Danny was undoubtedly a talented athlete. What most remember, though, are his smile and sense of humor.
“He made everyone smile,” Diane said wistfully. “He was everybody's best friend.”
Jess Flynn, another of Honesdale's top young athletes, had a chance to speak at Danny's memorial service. She echoed Diane's thoughts.
“Danny always knew what to say to make you smile Jess said. “No matter what happened, you could always count on him to cheer you up. Danny loved making people laugh and he had a real gift for it.”
His wake was held at Bryant's and was packed with mourners young and old … people from all walks of life who'd been touched by Danny's smile, his laugh, his sense of humor.
Now, I am by nature a pretty empathetic person … even moreso since I became a dad myself. Seeing young Danny lying there in his Hornet football jersey surrounded by his family and friends … well, that was one of the toughest things I've ever had to view.

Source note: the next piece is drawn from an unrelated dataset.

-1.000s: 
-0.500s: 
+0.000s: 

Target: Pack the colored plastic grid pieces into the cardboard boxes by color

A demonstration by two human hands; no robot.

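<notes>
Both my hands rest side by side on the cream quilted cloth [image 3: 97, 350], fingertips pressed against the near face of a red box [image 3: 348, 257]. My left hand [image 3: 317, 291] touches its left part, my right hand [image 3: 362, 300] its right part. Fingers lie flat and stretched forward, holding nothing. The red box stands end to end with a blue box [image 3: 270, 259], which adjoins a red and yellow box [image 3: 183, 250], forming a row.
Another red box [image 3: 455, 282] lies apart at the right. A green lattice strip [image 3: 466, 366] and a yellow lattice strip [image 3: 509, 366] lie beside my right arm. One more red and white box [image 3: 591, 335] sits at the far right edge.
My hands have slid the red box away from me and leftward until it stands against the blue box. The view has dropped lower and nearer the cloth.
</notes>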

It's an image I will definitely carry with me for the rest of my life.
This was a young man with an exciting future stretched out in front of him. Danny was supposed to be at the helm of the varsity football team this fall. He was destined to move up the ranks of the baseball team, too
Danny loved the New York Yankees and the Dallas Cowboys. Who knows? Perhaps one day he would have donned the pinstripes or strapped on the helmet of America's Team.
As with all youngsters, the future was wide open until the unthinkable happened.
Danny wasn't the best student in the world, but he was good friend and a hell of an athlete. Whatever his failings (and we all have them, especially as teenagers) he should have had another 50 or 60 years to iron them out.
Danny's death left a huge void in many people's lives. His parents hope that somehow something good will eventually emerge from this heartbreaking tragedy.
“God I hope so,” Diane said. “Maybe if just one kid thinks twice about getting into a car with someone at a party...”
Five More Minutes
Earlier in our conversation, Todd and Diane had laughed at the memory of how their son hated getting out of bed.
It was this anecdote that echoed in my mind that morning before school.
Danny used to plead with his parents for “just five more minutes” … exactly the way my daughter does with me now. It's a connection that is both heartbreaking and poignant.
So, do me a favor all you moms and dads out there.
Someday soon, give your sleepy child that extra five minutes under the covers. Use that time to reflect on how precious any amount of time with our children truly is.
After all, you never have the luxury of knowing when those five minutes are up … forever.